You will be learning the following in detail in the chapter of redox. For now, just look at the definition. Sufficient questions will be practiced later.

• For Redox Reactions:
  E = (Molecular weight) / (Change in oxidation number),

x= change in oxidation state
For Example, for KMnO₄
(a) In acidic medium: E = M/5

$2 \mathrm{KMnO}_4^{+7}+3 \mathrm{H}_2 \mathrm{SO}_4 \rightarrow \mathrm{K}_2 \mathrm{SO}_4+2 \mathrm{MnSO}_4^{+2}+3 \mathrm{H}_2 \mathrm{O}+5[\mathrm{O}]$
5 unit change in oxidation number.

(b) In basic medium: E = M/1

$2 \mathrm{KMnO}_4^{+7}+2 \mathrm{KOH} \rightarrow 2 \mathrm{~K}_2 \stackrel{+6}{\mathrm{MnO}_4}+\mathrm{H}_2 \mathrm{O}+[\mathrm{O}]$
one unit change in oxidation number

(c) In neutral medium: E = M/3

$2 \mathrm{KMnO}_4^{+7}+\mathrm{H}_2 \mathrm{O} \rightarrow 2 \mathrm{KOH}+2 \stackrel{+4}{\mathrm{MnO}_2}+3[\mathrm{O}]$
3 unit change in oxidation number

Formulae for calculation of Equivalent Weight:

• For Acids:
  E = (Molecular weight) / (Protocity or Basicity of Acid), x= number of furnishable protons
  For Example, for H₃PO₄, E = M/3
  For H₂SO₄ , E =M/2

• For Bases:
  E = (Molecular weight) / (Acidity or number of OH^- ions),x= number of furnishable OH^- ions
  For Example, for Ca(OH)₂, E = M/2
  For Al(OH)₃, E =M/3

• For Ions:
  E = (Molecular weight) / (Charge on ion), x= charge on ion
  For Example, for SO₄^2-, E = M/2
  For PO₄^3-, E = M/3

• For Compounds:
  E = (Molecular weight) / (total positive charge or negative charge present in compound),

x= total positive charge or negative charge present in the compound
For Example, for CaCO₃, E = M/2
For AlCl₃, E =M/3

• For Acidic Salt:
  E = (Molecular weight) / (Number of replaceable H-atoms)
  For example, for H₃PO₄

$\begin{aligned} & 2 \mathrm{NaOH}+\mathrm{NaH}_2 \mathrm{PO}_4 \rightarrow \mathrm{Na}_3 \mathrm{PO}_4+2 \mathrm{H}_2 \mathrm{O} \\ & \mathrm{E}=\mathrm{M} / 2\end{aligned}$

• Metal displacement method
  E₁ / E₂ = W₁ / W₂

Recommended topic video on (Percent Composition Formula)

Some Solved Examples

Que 1: Find the equivalent mass of H₃PO₄ in the reaction:

$\mathrm{Ca}(\mathrm{OH})_2+\mathrm{H}_3 \mathrm{PO}_4 \rightarrow \mathrm{CaHPO}_4+2 \mathrm{H}_2 \mathrm{O}$

1) 55

2) 43

3) 49

4) 37

Solution

In this given reaction only two hydrogen atoms are replaced so their equivalent mass will be given as follows:

Equivalent mass of H₃PO₄ = (Molecular Mass of H₃PO₄ ) / 2

=98 / 2

= 49

Hence, the option is the option (3).

Que 2: 74.5 g of metallic chloride contains 35.5 g of chlorine. The equivalent weight of the metal is

1) 19.5

2) 35.5

3) 39

4) 78

Solution

74.5 g of metallic chloride contains 35.5 g of chlorine.

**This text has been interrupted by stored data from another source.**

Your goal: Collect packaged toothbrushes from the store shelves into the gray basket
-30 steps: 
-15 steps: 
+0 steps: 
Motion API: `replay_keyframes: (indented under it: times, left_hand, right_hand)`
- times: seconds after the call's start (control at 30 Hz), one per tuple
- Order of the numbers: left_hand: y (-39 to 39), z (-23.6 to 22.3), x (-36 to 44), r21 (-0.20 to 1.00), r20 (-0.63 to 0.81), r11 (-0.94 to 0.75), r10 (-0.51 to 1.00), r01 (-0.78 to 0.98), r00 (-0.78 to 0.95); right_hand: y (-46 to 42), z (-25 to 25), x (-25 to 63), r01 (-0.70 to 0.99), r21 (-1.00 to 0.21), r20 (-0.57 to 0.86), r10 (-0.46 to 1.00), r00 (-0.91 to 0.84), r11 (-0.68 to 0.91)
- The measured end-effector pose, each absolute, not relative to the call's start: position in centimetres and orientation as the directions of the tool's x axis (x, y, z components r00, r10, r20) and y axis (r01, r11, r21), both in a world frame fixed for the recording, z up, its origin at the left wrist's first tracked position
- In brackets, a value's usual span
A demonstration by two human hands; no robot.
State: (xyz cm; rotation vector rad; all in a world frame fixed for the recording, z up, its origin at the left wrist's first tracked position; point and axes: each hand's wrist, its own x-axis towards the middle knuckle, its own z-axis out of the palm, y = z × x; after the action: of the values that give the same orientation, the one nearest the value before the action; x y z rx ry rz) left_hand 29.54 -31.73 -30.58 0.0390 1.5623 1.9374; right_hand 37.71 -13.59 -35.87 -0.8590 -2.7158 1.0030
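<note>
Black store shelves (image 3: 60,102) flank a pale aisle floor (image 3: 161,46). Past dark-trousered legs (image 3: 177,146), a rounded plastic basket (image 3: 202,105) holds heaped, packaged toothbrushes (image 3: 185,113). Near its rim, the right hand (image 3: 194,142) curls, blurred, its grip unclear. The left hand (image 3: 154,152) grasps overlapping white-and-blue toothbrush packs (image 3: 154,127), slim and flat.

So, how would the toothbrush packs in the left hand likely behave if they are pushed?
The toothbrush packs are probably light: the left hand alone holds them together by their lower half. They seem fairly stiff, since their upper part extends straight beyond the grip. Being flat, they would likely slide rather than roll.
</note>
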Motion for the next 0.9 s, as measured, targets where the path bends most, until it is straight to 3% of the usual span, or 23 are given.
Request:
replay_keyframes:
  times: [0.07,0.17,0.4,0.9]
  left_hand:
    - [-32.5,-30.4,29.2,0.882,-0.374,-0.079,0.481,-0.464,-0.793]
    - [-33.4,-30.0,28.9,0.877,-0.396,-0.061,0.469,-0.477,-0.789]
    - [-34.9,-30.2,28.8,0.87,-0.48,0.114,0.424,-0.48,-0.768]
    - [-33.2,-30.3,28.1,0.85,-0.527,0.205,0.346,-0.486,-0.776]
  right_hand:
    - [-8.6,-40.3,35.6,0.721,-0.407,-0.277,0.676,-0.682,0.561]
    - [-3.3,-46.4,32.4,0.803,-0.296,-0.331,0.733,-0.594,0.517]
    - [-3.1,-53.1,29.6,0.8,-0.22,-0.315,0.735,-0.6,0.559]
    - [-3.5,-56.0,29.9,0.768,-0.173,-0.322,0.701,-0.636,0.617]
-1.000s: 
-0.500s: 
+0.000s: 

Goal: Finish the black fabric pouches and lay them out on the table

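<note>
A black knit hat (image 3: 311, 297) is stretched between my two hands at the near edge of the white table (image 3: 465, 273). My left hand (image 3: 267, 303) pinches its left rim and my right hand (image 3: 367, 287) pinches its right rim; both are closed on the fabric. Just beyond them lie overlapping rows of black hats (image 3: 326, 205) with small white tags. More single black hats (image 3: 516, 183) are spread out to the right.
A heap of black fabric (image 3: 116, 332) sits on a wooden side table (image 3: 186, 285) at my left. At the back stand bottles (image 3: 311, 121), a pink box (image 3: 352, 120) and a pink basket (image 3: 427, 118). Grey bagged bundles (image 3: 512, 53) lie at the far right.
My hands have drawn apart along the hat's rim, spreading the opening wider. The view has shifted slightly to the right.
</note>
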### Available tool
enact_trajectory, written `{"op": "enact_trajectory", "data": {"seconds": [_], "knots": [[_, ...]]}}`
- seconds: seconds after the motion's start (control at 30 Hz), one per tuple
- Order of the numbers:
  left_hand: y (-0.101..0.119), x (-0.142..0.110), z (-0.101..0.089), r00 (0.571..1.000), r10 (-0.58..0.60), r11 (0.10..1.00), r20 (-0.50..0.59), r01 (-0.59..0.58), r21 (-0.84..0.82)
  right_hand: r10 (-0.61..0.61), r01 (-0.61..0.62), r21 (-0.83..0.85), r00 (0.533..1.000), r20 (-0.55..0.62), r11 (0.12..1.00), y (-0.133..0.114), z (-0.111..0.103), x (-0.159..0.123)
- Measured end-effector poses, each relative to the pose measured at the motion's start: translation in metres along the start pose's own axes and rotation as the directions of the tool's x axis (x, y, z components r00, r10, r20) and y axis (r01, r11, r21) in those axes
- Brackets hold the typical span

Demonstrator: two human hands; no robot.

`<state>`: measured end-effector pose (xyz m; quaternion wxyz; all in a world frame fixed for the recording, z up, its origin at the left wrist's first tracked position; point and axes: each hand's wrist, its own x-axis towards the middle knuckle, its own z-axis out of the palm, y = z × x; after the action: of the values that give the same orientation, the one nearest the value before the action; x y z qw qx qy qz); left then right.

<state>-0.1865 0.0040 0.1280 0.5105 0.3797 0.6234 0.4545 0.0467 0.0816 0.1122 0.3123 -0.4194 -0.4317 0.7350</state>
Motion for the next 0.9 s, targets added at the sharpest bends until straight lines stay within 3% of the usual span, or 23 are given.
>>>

Therefore, the weight of another element present in the chloride is

= Weight of Metal Chloride - Weight of Chloride

= 74.5 - 35.5 = 39 g

Thus, 39 g of the metal combines with 35.5 g of Chlorine

Mole of Chloride present = weight/molar mass = 35.5/35.5 = 1 mole

So, one mole of Cl is present and we know the charge on Cl is (-1).

So, MCl configuration will be there where M-metal.

MCl = M⁺+ Cl^-

So, one mole of Metal will be present and the charge would be (+1) on metal.

Molecular weight = mass of 1 mol metal = 39 g

Equivalent Weight = Molecular weight/ Valency.

Equivalent Weight = 39/1 =39

hence, the equivalent weight of the metal is 39.

Hence, the answer is the option (3).

Que 3: The oxide of a metal has 32% oxygen. Its equivalent weight would be

1) 17

2) 34

3) 32

4) 8

Solution

100g of the oxide contains 68g of metal and 32g of oxygen

$\therefore$ 8g of oxygen will be present with 17g of the metal.

$\therefore$ The equivalent weight of the metal is 17.

Hence, the answer is the option (1).

Que 4: What is the equivalent weight of Sulphuric Acid (H₂SO₄) when it behaves as a diprotic acid?

1) 98

2) 49

3) 24.5

4) 12.25

Solution

n-factor of H₂SO₄ = 2

$\therefore$ Equivalent weight $=\frac{98}{2}=49$

Hence, the answer is the option (2)

Que 5. A compound possesses 8% sulfur by mass. The least molecular mass is

1) 200

2) 400

3) 155

4) 355

Solution

Let, the molar mass of the compound be M.

The compound contains 8% by weight of Sulphur, mathematically it implies

$\frac{8}{100} \times M=32$

$\Rightarrow M=400 \mathrm{~g}$

Hence, the answer is the option (2).

Summary

Percentage composition is very important and it is in terms of chemistry it refers to as the percentage by mass of every atom present in the compound. There are various steps to find it first determine the molecular formula by calculating the molar mass of the compound, find the mass of each atom in the compound, and after doing all that find the percentage composition. percentage composition has various significances in the field of the mole concept.